THE SURVIVOR STORIES PROJECT 2016: Elizabeth Switaj, 36, USA and The Marshall Islands

The Pixel Project is proud to present our third annual Survivor Stories Blog Interview Project in honour of Mother’s Day 2016. The annual campaign runs throughout the month of May 2016 and features an interview per day with a survivor of any form of violence against women (VAW) including domestic violence, rape, sexual assault, female genital mutilation, forced/child marriage, sex trafficking, breast ironing etc. A total of 31 VAW survivor stories will be featured. This campaign was created to provide:

  • VAW survivors a platform to share their stories and solutions/ideas on how they rebuilt their lives and healed/are healing.
  • Girls and women currently experiencing or who have survived VAW ideas, hope, and inspiration to escape the violence and know that there is light at the tunnel and there is help out there.

Our ninth 2016 Survivor Stories interview is with Elizabeth Switaj from the USA and The Marshall Islands.


The Survivor Bio:

Elizabeth K. Switaj is a survivor of intimate relationship violence. She currently teaches literature, creative writing, and composition at the College of the Marshall Islands on Majuro Atoll, Marshall Islands, where she lives with four formerly feral cats, including one with twisted back legs. She is the author of literary guide James Joyce’s Teaching Life and Methods and a collection of poems, Magdalene & the Mermaids. In 2012, she completed her PhD in English at Queen’s University Belfast. In 2015, she ran her first marathon in Honolulu and, this year, she completed the PADI Open Water course (a beginning SCUBA certification).

Elizabeth Switaj1. What is your personal experience with gender-based violence?

When I was 26, I was lured to New York City by a man who I now believe was a sociopath. Of the abuse he enacted on me, the easiest part to talk about was the rape — the one that happened when I was sick and couldn’t physically fight him off after I said no. What was harder to talk about was the gradual wearing me down through emotional abuse, the occasional drugging and the sex when I was in no position to consent.


2. How did you escape the violent situation/relationship/ritual?

I left the country. I got a job teaching at a college in central China and boarded an Air China flight at JFK. I had only been in NYC for 11 months. I didn’t tell anyone until a few weeks before I left. I was such a wreck I didn’t even learn how to pronounce the name of the city I was headed to (Zhengzhou) or weigh my luggage ahead of time. I ended up being one of those people frantically moving things from suitcase to suitcase at check in. Fortunately, the agent was incredibly helpful; I think she even waived a few fees. I wonder how much she perceived.


3. How did you heal and rebuild your life after the violent situation/relationship/ritual? What actions did you take?

It took a long time, longer than it needed to. Distance helped me rebuild, but I had some unhelpful ideas about what healing meant. I thought I had to have a lasting, healthy relationship to be whole, so I threw myself into situations that, while not as outright abusive, were certainly toxic, and I clung to people who were not good for me.

A therapist helped me see that what I had achieved in other areas of my life — publishing a book of poetry that used mythological figures to explore what had been done to me, enrolling in a PhD programme (since completed) — signified healing. I’ve written, too, about why forgiveness isn’t a necessary step in healing.

The key, for me, was not to try to ignore or close the wound, but to use it, to claim it, and to transform it into my work. There is, however, no one way to heal. Each of us has to make her own path.

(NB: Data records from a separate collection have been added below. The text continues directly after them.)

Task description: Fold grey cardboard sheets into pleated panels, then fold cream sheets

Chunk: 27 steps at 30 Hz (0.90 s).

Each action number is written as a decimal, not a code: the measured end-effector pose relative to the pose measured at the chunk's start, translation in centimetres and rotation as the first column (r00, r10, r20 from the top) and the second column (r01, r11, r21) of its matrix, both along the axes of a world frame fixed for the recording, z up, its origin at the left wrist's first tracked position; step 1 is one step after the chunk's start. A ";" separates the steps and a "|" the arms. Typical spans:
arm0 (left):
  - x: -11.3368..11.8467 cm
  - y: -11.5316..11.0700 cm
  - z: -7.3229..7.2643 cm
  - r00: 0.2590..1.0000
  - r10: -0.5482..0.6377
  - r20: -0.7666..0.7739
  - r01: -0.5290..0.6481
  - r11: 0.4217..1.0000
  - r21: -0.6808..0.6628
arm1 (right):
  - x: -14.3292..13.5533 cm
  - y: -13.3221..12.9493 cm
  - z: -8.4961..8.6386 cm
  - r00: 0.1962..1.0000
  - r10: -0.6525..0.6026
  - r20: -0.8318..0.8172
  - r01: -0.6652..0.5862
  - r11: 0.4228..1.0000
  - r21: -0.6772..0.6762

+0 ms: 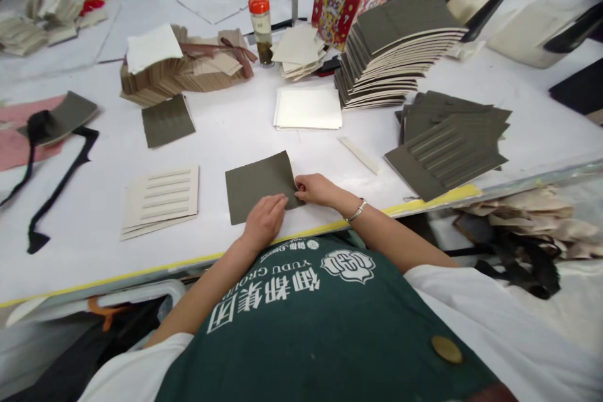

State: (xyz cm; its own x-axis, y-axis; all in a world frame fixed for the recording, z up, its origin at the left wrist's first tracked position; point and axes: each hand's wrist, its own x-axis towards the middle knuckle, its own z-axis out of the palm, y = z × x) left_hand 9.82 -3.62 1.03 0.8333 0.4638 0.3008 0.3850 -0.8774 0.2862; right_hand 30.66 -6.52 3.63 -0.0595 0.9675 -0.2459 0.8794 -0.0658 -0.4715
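Observation:
A dark grey-green sheet (257, 182) lies on the white table (226, 129) close to its front edge. My left hand (267, 218) rests on the sheet's lower edge, fingers together and pressed down. At the right edge of the sheet my right hand (315, 190) pinches the border, which is slightly raised there. To the left is a small pile of cream panels (164, 195) with raised ribs. Beyond the sheet lies a stack of white sheets (308, 108), and a narrow pale strip (359, 156) is off to the right.
Ribbed dark panels (447, 151) lie fanned at the right, below a tall dark stack (400, 31). Farther back stand a red box (342, 0), an orange-lidded jar (261, 28) and bundled tan pieces (188, 69). Black straps (61, 188) lie at the left.

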 end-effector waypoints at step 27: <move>5.8 0.2 0.3 0.971 0.115 -0.211 -0.143 0.982 -0.121 | 2.9 4.6 0.7 0.955 0.004 -0.296 -0.093 0.953 -0.288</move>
State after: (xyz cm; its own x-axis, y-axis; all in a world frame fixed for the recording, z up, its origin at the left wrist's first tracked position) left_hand 15.63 -3.37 1.33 0.8009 0.5958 0.0599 0.5542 -0.7754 0.3025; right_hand 33.60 -1.87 4.36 -0.2155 0.8476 -0.4849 0.7138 -0.2021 -0.6706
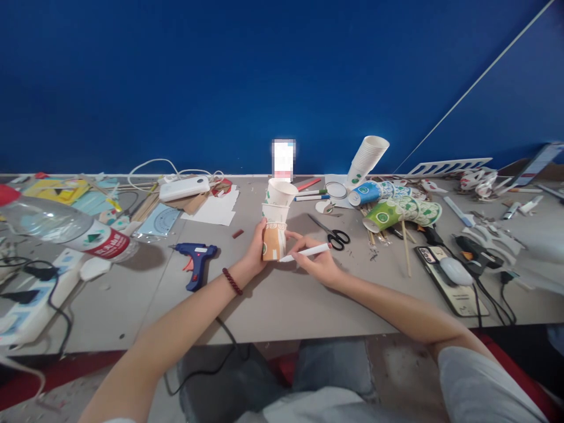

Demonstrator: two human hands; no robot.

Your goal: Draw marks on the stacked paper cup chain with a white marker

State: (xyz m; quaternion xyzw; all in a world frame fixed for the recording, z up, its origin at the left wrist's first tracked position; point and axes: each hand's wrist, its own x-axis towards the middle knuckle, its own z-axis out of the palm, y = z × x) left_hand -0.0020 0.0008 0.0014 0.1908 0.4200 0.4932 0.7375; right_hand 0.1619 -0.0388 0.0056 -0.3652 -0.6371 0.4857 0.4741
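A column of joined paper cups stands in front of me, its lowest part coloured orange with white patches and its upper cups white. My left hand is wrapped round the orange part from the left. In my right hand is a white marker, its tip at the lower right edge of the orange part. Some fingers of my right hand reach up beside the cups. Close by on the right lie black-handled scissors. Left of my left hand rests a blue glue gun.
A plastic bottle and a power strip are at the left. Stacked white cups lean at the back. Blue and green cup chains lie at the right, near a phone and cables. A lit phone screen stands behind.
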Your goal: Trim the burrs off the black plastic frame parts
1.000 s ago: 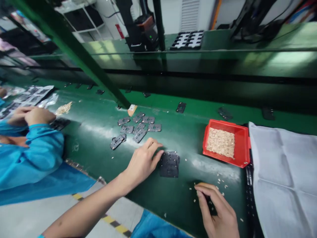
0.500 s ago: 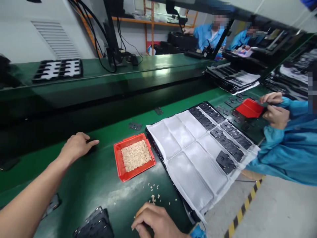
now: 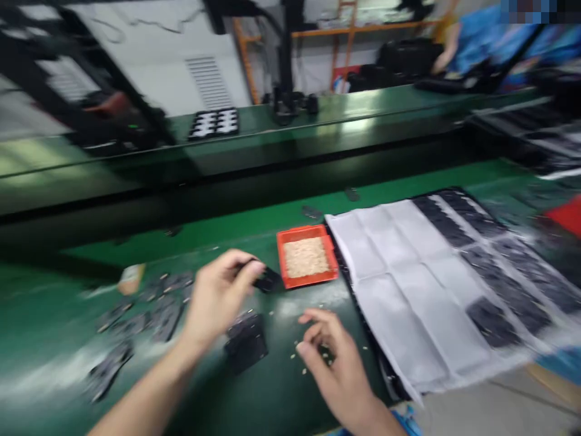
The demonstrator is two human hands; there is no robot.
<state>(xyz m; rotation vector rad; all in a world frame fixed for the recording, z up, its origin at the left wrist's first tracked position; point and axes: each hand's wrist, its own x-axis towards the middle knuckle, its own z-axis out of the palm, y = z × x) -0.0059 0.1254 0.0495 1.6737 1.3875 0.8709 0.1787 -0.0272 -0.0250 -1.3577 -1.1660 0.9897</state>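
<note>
Between the thumb and fingers of my left hand (image 3: 224, 293) is a flat black part (image 3: 267, 280), held just left of a red tray (image 3: 282, 257) of small pale pieces. My right hand (image 3: 338, 366) hovers over the green table with its fingers curled and apart, and nothing shows in it. Beneath it lie a few scattered pale pieces (image 3: 304, 370). A stack of black parts (image 3: 246, 342) sits between my two hands, nearer the left one.
Several loose black parts (image 3: 166, 315) lie at the left beside a small tan-and-white item (image 3: 131, 279). On the right is a large white-lined tray (image 3: 408, 309), partly filled with black parts. A raised green ledge (image 3: 354, 112) runs behind. Another person's blue sleeve (image 3: 481, 39) shows at the back.
The view has swung left. My left hand has come in from the far left with a black part, close to the red tray. My right hand has lifted and its fingers have spread.
</note>
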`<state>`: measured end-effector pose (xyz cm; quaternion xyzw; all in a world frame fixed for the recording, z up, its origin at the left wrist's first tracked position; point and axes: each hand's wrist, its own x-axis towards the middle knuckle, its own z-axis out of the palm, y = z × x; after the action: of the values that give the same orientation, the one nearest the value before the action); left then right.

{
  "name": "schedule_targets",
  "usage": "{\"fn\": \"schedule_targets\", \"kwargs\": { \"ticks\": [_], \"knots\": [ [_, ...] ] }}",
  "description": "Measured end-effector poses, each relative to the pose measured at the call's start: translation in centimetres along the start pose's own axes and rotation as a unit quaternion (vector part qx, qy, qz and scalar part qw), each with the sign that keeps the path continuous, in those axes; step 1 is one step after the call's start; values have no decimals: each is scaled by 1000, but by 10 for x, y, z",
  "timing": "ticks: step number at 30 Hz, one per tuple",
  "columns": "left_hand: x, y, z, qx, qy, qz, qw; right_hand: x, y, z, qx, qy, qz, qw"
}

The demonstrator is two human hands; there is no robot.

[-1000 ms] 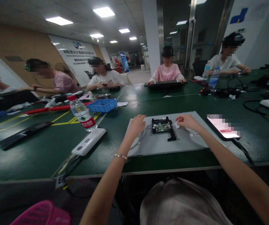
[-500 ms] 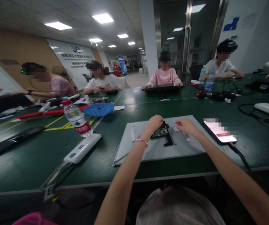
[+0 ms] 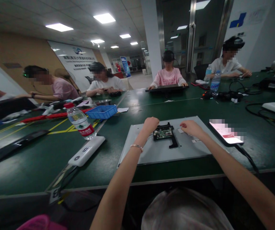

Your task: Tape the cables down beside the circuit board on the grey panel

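Note:
A grey flat panel [image 3: 139,155], probably a screen's back, lies before me on the table. On its middle sits a green circuit board [image 3: 163,133] in a black bracket [image 3: 174,142]. My left hand [image 3: 151,124], wearing a bead bracelet [image 3: 137,147], is closed at the board's upper left corner; its fingertips and anything in them are hidden. To the right of the bracket, over the panel, my right hand [image 3: 190,127] has its fingers drawn together near small white labels [image 3: 196,141]. Whatever it pinches is too small to make out.
Left of the panel stand a water bottle [image 3: 81,123] and a white power bank [image 3: 87,151]. A lit phone [image 3: 226,132] with a cable lies to the right. Farther off is a blue basket [image 3: 102,111]. Several people sit around the green table [image 3: 137,105].
My left hand has shifted left off the board, uncovering more of it and the bracket. The right hand stays nearly where it was. The view has moved slightly.

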<state>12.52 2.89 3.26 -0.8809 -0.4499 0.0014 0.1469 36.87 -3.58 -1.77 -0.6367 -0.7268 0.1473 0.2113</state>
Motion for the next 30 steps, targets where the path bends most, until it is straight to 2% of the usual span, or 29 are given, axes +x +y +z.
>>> {"fn": "schedule_targets", "kwargs": {
  "ticks": [4,16,25,30],
  "knots": [
    [-7,0,4,10,-13,6,1000,-1,-2,-1,-3,-2,-2,1000],
    [-7,1,11,3,-10,-5,1000,1,1,3,-3,-5,0,1000],
    [-12,-2,8,-16,10,-16,1000,2,2,2,11,-20,-10,1000],
    [-13,-4,8,-21,49,-13,999,0,1,0,6,-38,-25,999]
  ]
}}
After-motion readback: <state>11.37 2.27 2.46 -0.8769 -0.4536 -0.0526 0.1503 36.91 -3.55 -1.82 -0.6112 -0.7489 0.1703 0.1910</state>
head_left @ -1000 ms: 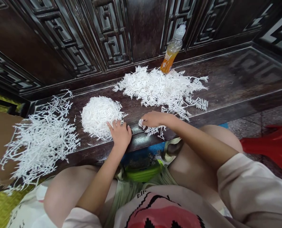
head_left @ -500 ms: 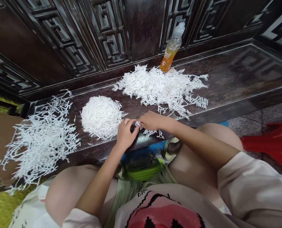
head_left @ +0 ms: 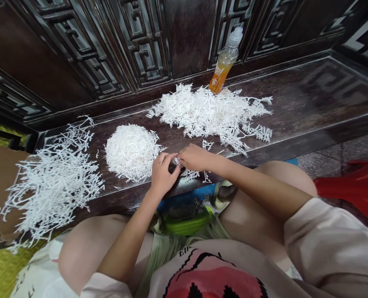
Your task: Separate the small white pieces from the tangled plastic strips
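White sprigs (head_left: 58,186) lie at nine o'clock on my feed, a tangled heap overlapping some cardboard (head_left: 2,174) that the frame cuts off. Closer in at nine, on the tabletop (head_left: 298,97), a rounded white mound (head_left: 132,151) is too dense for me to separate into pieces. The left hand (head_left: 164,171) overlaps its edge; I can't tell whether they touch. Just off centre at seven, it is together with the right hand (head_left: 193,157), fingers clamped on a small white bit (head_left: 176,161) they mostly cover. Loose scraps (head_left: 190,175) at six are partly hidden. At one spreads a broad white pile (head_left: 213,111), a bottle (head_left: 222,68) behind it, its label unreadable to me. At three, the frame cuts off a red object (head_left: 354,186).
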Demonstrator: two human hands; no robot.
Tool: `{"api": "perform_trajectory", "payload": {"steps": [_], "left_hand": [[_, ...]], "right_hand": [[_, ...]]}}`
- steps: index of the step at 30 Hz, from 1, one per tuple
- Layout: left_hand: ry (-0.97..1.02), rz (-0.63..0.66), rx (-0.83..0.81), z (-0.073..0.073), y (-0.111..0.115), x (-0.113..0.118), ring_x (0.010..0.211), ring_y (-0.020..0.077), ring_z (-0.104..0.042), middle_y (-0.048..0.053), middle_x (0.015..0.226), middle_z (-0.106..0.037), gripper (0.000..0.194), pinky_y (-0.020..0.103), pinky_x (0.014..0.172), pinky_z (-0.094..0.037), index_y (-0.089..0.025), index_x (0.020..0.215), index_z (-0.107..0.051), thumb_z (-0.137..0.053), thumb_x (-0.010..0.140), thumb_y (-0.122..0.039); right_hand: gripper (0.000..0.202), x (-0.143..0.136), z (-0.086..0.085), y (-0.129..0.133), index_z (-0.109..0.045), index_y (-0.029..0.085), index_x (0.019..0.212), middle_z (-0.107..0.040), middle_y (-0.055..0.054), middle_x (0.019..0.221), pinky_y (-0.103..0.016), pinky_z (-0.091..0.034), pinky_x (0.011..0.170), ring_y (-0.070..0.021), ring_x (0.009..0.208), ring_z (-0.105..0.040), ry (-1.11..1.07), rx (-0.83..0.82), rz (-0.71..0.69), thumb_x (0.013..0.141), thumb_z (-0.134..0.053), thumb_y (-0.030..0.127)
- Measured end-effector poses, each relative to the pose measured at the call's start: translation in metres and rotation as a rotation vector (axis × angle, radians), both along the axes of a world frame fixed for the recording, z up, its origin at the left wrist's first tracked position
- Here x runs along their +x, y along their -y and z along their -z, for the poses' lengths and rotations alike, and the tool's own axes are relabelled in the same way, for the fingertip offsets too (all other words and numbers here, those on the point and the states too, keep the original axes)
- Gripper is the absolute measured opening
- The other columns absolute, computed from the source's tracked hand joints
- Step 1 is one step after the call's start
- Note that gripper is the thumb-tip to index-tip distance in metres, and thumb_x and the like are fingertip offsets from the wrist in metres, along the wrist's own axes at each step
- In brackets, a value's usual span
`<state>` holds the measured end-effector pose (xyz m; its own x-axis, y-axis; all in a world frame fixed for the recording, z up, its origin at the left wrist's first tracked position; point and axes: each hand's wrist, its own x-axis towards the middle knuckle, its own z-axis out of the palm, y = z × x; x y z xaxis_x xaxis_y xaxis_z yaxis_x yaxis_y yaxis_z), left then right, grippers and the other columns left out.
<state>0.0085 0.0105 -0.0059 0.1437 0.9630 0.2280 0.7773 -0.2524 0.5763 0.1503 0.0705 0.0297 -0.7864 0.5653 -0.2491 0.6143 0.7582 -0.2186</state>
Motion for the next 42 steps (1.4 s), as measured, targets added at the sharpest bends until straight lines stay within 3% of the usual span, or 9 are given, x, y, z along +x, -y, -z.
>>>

4. What would you suggest to or share with another woman or girl facing the same situation as you did?

Get as much distance as you can between you and your situation, as fast as you can. Leaving the country won’t be an option for everyone, but moving to a different city, or even a different neighborhood can help. It isn’t just about escaping a dangerous person; it is about giving yourself the space to think.

Don’t count on mutual friends or acquaintances to help you, even if they reveal that your abuser has done similar things to them. He wasn’t able to charm and control you because of something wrong with you. Others may be under the same spell.

Finally, find something that gives you hope, no matter how small or unimportant it may seem. For me, it was watching Seahawks games. Super Bowl XL was stolen from them about two months before I moved to NYC, so my connection to the team became intensely personal. That they kept going through the highs and lows meant that I could too.


5. How do you think we can end violence against women?

We need better education about what healthy relationships look like. When I say education, I’m not referring only to formal in-school lessons, but also to media narratives. As an academic, my specialisation is pedagogy in literature. If the experimental texts of High Modernism can teach readers how to understand them, then surely texts can show us how to have relationships without violence and how to recognise and escape toxic situations.


6. Why do you support The Pixel Project?

I first learned about The Pixel Project when I was a senior editor for a feminist blog, Gender Across Borders. While it has many worthwhile aspects, what I appreciate most is its educational focus using online channels including social media and the emphasis on male role models (because ending violence against women is everyone’s responsibility).